Among the lines below, keep only those from the one containing "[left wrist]" through the one containing "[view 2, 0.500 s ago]", and reproduce them exactly.

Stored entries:
****************
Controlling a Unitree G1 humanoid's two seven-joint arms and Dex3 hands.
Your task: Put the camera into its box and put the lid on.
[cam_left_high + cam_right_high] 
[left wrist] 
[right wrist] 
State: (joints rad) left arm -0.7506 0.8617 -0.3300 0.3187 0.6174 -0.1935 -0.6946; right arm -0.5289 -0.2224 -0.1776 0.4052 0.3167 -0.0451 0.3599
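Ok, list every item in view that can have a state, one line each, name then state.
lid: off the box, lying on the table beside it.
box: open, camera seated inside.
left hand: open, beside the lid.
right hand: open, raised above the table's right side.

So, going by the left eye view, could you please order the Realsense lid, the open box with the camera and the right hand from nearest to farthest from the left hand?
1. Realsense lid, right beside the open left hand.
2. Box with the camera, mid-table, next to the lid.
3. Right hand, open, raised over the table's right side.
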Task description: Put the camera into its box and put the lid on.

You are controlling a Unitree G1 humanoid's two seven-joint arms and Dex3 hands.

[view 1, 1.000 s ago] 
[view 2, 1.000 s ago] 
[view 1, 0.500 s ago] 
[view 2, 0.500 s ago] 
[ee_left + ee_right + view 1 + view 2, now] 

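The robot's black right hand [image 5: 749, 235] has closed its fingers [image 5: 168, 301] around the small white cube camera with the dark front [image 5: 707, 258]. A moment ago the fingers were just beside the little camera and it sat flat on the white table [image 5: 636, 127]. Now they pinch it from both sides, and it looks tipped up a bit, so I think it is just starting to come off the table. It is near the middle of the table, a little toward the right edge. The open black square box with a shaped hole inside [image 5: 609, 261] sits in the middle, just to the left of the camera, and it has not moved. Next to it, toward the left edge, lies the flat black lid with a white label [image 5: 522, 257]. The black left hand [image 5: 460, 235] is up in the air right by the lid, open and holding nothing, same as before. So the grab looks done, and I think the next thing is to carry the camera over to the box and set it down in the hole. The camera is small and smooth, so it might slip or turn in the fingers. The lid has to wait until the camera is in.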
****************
WRITTEN REPLY ::
[left wrist] 
[right wrist] 
State: (joints rad) left arm -0.7506 0.8617 -0.3300 0.3187 0.6174 -0.1935 -0.6946; right arm -0.5289 -0.2224 -0.1776 0.4052 0.3167 -0.0451 0.3599
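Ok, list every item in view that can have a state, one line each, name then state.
lid: off the box, lying on the table beside it.
box: open, camera seated inside.
left hand: open, beside the lid.
right hand: open, raised above the table's right side.

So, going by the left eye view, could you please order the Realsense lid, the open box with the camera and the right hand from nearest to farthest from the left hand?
1. Realsense lid, right beside the open left hand.
2. Box with the camera, mid-table, next to the lid.
3. Right hand, open, raised over the table's right side.
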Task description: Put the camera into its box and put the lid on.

You are controlling a Unitree G1 humanoid's two seven-joint arms and Dex3 hands.

[view 1, 1.000 s ago] 
[view 2, 1.000 s ago] 
[view 1, 0.500 s ago] 
[view 2, 0.500 s ago] 

This output completes the exercise.